CoreWeave is a specialized cloud provider, delivering a massive range of GPU compute resources on demand and at scale.
Senior Engineer, Network Observability
Location
United Kingdom
Posted
4 days ago
Salary
0
Seniority
Senior
Job Description
Senior Engineer, Network Observability
CoreWeave
• We’re seeking a talented and experienced Senior Engineer for Network Observability to join our Network Observability team. In this role, you will be a key player in designing, developing, and maintaining the monitoring, telemetry, and observability systems that keep CoreWeave’s GPU cloud network operating reliably and at scale. • You’ll focus on building solutions that provide real-time insights into network performance, ensuring that issues are detected proactively and resolved quickly. • Develop, optimize, and maintain network observability platforms. Use your skills in Python and Golang to create and automate collectors, exporters, and dashboards that provide deep visibility into network health and performance. • Collaborate with Network Engineering and Platform teams to ingest and unify logs, metrics, and events from a variety of platforms (Arista EOS, NVIDIA Cumulus Linux, Nokia SR OS, SR Linux, etc.) into a single observability pipeline. • Design and implement scalable telemetry solutions using protocols like gNMI, SNMP, and streaming analytics.
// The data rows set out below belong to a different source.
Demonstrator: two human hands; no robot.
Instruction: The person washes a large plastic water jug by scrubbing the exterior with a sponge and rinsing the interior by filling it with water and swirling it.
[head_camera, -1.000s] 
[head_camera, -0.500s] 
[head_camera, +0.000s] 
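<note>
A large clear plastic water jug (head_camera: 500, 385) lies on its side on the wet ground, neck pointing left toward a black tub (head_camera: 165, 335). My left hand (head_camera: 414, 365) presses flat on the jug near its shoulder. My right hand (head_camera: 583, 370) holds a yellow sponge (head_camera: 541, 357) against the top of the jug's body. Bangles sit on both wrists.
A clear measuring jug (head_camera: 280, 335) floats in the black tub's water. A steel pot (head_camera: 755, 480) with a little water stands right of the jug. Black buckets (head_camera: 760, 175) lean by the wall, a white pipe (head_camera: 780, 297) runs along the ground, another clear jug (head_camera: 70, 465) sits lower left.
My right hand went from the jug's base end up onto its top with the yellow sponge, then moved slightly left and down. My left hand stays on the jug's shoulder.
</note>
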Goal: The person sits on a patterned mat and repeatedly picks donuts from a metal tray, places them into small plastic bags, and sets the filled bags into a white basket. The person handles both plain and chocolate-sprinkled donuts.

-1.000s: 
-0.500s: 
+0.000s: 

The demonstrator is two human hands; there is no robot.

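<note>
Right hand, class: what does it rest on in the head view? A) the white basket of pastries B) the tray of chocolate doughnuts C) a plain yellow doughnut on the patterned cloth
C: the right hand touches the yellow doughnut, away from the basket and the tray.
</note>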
Ensure advanced alerting and anomaly detection with tools such as Prometheus, Grafana, and Alertmanager. • Work closely with network developers, site reliability engineers, and security teams to integrate observability solutions across the broader infrastructure. • Participate in design discussions, RFCs, and architectural decisions. • Join a rotating on-call schedule to troubleshoot and resolve observability-related issues. Provide timely support to operations teams, quickly isolating and fixing problems when they arise. • Guide junior team members, share best practices, and foster a culture of continuous learning and improvement within the observability domain.
Job Requirements
- Deep familiarity with Prometheus, Grafana, Alertmanager, gNMI, and SNMP. Experience writing or extending custom metric collectors/exporters is a plus.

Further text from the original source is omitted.